[Instructions for the task]:
Of all the lines in the entries below, give again exactly those starting at the line containing "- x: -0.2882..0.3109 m" and ending at the line containing "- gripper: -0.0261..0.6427", both ends included, and no others.

[Data for this task]:
[Start of section]

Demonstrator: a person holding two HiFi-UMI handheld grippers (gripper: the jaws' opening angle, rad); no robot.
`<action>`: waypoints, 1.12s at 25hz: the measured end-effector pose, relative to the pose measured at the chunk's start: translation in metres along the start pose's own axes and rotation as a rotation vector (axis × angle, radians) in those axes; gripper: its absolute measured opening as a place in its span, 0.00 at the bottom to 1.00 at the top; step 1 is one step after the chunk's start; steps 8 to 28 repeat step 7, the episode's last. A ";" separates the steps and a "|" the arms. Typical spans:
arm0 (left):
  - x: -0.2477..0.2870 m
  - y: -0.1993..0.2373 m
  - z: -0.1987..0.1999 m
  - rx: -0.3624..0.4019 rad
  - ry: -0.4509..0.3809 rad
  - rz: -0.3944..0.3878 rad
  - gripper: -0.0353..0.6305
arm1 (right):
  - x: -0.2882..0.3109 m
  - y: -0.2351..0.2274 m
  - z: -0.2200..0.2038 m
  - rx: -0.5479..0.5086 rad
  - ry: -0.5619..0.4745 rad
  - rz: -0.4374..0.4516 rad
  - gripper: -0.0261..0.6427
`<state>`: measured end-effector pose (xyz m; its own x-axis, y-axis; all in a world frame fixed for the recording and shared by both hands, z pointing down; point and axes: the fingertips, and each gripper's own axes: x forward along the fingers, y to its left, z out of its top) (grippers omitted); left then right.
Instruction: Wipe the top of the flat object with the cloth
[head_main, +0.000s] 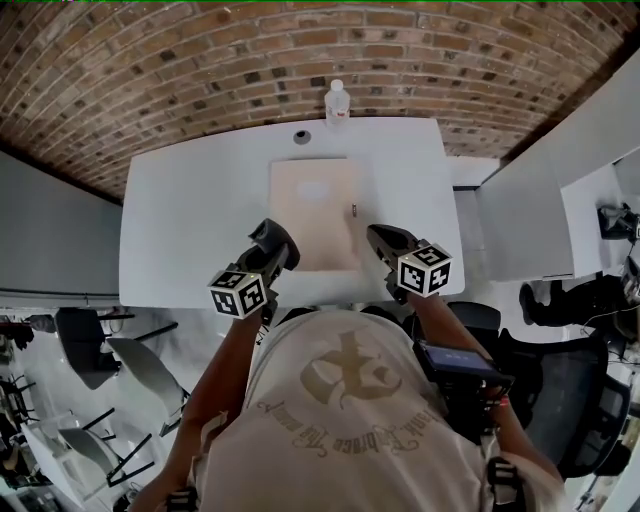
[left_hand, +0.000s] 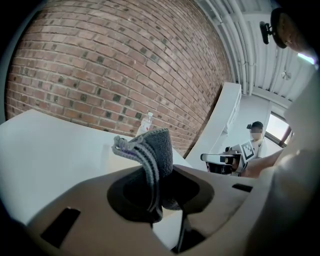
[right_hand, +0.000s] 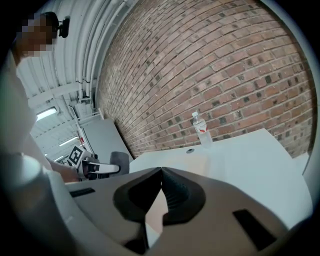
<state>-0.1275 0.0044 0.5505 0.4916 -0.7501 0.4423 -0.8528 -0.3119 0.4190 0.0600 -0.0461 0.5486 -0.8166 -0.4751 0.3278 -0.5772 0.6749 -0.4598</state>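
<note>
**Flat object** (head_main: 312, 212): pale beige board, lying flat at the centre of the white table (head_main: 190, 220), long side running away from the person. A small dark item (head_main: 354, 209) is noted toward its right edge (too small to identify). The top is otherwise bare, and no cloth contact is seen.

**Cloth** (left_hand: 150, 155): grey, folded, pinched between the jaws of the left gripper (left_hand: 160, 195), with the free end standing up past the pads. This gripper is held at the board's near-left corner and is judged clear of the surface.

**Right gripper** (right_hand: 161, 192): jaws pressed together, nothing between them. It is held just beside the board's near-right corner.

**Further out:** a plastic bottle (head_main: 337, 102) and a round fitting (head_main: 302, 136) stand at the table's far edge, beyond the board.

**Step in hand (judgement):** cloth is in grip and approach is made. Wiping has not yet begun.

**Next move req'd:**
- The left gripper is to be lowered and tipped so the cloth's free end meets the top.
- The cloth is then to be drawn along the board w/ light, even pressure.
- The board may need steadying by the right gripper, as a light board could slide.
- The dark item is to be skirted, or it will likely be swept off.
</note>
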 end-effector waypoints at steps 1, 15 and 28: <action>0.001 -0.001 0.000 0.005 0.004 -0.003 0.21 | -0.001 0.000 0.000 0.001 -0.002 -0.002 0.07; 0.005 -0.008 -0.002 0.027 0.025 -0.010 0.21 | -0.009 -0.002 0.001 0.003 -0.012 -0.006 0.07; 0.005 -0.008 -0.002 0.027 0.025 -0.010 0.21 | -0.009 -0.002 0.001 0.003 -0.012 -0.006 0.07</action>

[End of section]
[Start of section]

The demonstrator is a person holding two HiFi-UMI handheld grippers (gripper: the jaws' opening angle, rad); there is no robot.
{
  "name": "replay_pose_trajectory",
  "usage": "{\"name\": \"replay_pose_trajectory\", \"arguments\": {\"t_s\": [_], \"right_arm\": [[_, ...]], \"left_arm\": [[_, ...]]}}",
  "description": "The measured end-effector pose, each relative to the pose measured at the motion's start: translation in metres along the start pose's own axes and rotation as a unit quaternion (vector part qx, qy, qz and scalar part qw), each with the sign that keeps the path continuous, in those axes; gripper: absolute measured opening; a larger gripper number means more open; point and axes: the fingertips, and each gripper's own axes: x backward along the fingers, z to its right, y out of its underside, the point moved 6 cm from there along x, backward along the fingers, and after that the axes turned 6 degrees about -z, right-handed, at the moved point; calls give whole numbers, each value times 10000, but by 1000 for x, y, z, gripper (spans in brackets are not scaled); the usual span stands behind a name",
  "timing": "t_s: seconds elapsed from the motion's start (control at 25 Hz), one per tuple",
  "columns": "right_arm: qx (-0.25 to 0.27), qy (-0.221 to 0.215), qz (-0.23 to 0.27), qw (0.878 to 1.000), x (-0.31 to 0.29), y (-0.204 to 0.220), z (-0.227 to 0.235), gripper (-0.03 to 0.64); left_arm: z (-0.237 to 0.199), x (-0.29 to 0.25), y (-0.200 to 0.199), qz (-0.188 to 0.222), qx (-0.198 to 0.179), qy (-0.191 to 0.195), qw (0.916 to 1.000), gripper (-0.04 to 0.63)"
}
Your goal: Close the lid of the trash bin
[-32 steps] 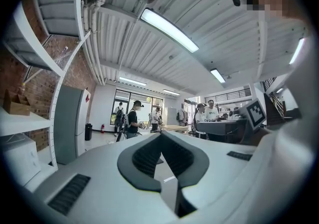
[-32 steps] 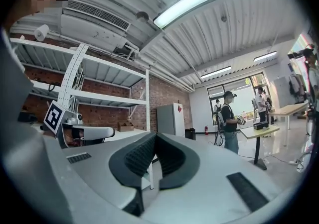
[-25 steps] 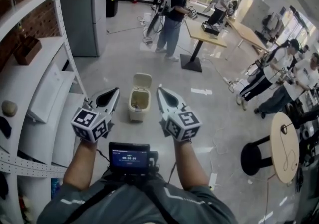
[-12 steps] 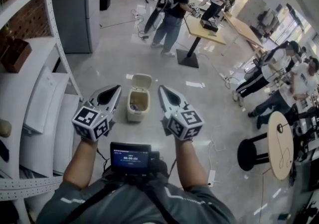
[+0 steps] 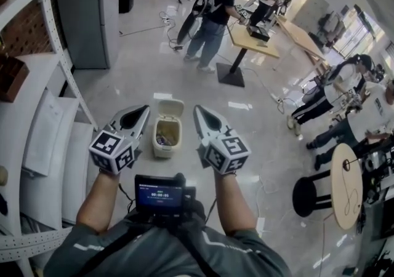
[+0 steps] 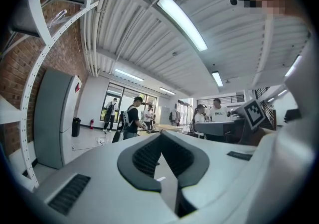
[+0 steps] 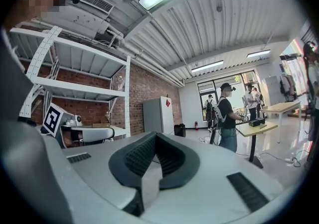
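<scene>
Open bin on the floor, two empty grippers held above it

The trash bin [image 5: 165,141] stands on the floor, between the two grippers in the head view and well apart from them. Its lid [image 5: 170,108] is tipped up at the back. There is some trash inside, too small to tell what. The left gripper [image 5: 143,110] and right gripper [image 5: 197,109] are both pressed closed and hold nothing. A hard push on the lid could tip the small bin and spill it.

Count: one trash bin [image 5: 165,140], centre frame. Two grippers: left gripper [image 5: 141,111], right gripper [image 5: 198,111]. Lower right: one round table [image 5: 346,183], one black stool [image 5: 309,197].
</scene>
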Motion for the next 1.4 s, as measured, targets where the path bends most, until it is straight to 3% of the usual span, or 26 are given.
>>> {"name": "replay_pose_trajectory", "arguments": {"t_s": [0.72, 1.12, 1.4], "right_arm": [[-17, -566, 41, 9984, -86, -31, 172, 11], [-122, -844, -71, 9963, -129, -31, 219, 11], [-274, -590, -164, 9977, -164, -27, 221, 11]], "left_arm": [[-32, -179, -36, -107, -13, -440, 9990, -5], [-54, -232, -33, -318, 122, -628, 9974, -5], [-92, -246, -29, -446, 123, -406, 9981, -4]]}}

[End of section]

[Reply to the task]:
  - x: -0.2882..0.3109 m
  - y: -0.2351..0.2274 m
  - z: -0.2200..0.2038 m
  - rx: -0.5479..0.5086 rad
  - ry: -0.5619..0.4745 rad
  - rz: -0.4374..0.4516 rad
  - gripper: -0.0261..0.6427

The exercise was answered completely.